Task description: Print, in exact form, the lines below from the one containing "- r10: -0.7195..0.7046" through the one containing "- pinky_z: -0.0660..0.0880", and omit all others.
----
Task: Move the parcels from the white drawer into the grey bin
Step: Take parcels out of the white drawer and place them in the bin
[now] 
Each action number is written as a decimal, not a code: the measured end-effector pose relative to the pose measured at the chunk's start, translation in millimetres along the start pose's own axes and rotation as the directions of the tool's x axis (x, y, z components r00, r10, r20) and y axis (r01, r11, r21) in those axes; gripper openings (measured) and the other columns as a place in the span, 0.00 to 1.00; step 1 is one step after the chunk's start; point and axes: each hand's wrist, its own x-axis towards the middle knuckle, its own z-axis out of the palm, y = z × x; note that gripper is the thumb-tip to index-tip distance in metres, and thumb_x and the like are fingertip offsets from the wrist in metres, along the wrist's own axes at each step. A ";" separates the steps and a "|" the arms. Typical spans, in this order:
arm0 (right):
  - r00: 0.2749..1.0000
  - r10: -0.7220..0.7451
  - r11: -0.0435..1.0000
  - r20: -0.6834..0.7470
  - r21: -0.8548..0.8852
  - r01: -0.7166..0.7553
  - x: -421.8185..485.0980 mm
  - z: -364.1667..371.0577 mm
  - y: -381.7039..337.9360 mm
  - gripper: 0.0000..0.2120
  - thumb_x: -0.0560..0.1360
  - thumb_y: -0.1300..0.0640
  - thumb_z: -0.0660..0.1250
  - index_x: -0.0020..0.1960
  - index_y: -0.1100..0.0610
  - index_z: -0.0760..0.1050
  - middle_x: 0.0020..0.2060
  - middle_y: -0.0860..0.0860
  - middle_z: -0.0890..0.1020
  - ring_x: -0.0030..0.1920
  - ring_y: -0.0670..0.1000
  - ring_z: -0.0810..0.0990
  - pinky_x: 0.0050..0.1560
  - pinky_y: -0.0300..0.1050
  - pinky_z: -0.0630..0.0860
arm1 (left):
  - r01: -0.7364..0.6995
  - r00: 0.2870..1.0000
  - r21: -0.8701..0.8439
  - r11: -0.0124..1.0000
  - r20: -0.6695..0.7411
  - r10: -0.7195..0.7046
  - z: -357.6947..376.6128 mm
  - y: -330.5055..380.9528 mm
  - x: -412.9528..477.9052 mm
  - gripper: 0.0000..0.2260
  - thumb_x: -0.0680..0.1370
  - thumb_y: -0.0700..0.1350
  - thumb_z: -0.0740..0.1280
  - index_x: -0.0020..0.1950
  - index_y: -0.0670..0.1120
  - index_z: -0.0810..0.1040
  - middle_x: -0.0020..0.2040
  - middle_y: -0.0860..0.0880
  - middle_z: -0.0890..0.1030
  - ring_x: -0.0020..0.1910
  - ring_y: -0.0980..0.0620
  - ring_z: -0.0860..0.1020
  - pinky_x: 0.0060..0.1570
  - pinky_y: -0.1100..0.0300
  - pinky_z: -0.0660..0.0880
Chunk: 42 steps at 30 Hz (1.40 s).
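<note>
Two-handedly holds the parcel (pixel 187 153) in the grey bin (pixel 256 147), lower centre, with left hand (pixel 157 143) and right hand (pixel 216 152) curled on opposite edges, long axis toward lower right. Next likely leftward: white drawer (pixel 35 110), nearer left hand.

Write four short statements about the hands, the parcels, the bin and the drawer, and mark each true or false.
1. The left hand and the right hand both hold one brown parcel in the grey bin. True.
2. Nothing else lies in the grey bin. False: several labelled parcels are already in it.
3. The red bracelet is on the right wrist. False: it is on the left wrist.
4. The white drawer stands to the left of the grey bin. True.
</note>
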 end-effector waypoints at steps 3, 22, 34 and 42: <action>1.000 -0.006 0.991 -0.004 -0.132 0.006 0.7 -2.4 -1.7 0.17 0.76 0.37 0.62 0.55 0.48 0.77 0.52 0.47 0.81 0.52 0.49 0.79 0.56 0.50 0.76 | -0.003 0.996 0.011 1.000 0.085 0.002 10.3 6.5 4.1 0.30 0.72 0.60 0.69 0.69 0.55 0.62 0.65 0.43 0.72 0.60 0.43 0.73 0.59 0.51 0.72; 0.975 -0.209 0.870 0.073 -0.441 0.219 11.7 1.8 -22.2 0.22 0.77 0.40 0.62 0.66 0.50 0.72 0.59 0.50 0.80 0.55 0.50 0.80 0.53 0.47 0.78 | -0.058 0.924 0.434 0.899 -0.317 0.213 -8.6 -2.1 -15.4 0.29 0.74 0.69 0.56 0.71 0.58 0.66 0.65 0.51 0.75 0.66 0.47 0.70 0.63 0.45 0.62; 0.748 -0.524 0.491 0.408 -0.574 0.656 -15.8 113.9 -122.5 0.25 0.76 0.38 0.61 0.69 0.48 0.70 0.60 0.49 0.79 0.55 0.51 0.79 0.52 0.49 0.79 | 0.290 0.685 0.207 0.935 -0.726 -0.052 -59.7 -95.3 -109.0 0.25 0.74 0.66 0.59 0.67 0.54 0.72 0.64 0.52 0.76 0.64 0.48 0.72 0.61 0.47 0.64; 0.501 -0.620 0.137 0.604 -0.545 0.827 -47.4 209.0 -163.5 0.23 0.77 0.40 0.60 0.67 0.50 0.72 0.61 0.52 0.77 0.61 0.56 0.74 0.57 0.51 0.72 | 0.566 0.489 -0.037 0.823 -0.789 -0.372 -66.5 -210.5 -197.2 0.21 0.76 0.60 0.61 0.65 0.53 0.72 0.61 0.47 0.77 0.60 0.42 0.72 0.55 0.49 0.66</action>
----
Exercise solution:
  - r10: -0.7195..0.7046
  - z: -357.6947..376.6128 mm
  - y: -330.5055..380.9528 mm
  - x: -412.9528..477.9052 mm
  - gripper: 0.0000..0.2260
  - thumb_x: -0.0680..0.1370
  - thumb_y: -0.0700..0.1350
  - thumb_z: -0.0740..0.1280
  - index_x: -0.0020..0.1950
  - index_y: -0.0670..0.1120
  - index_z: -0.0810..0.1040
  - middle_x: -0.0020..0.2040
  - middle_y: -0.0860..0.0880
  - middle_z: -0.0890..0.1030
  - ring_x: -0.0020..0.1910
  - ring_y: -0.0980..0.0620
  - ring_z: -0.0860..0.1020
  - pinky_x: 0.0060..0.1570
  - pinky_y: -0.1100..0.0300
  - pinky_z: -0.0660..0.0880

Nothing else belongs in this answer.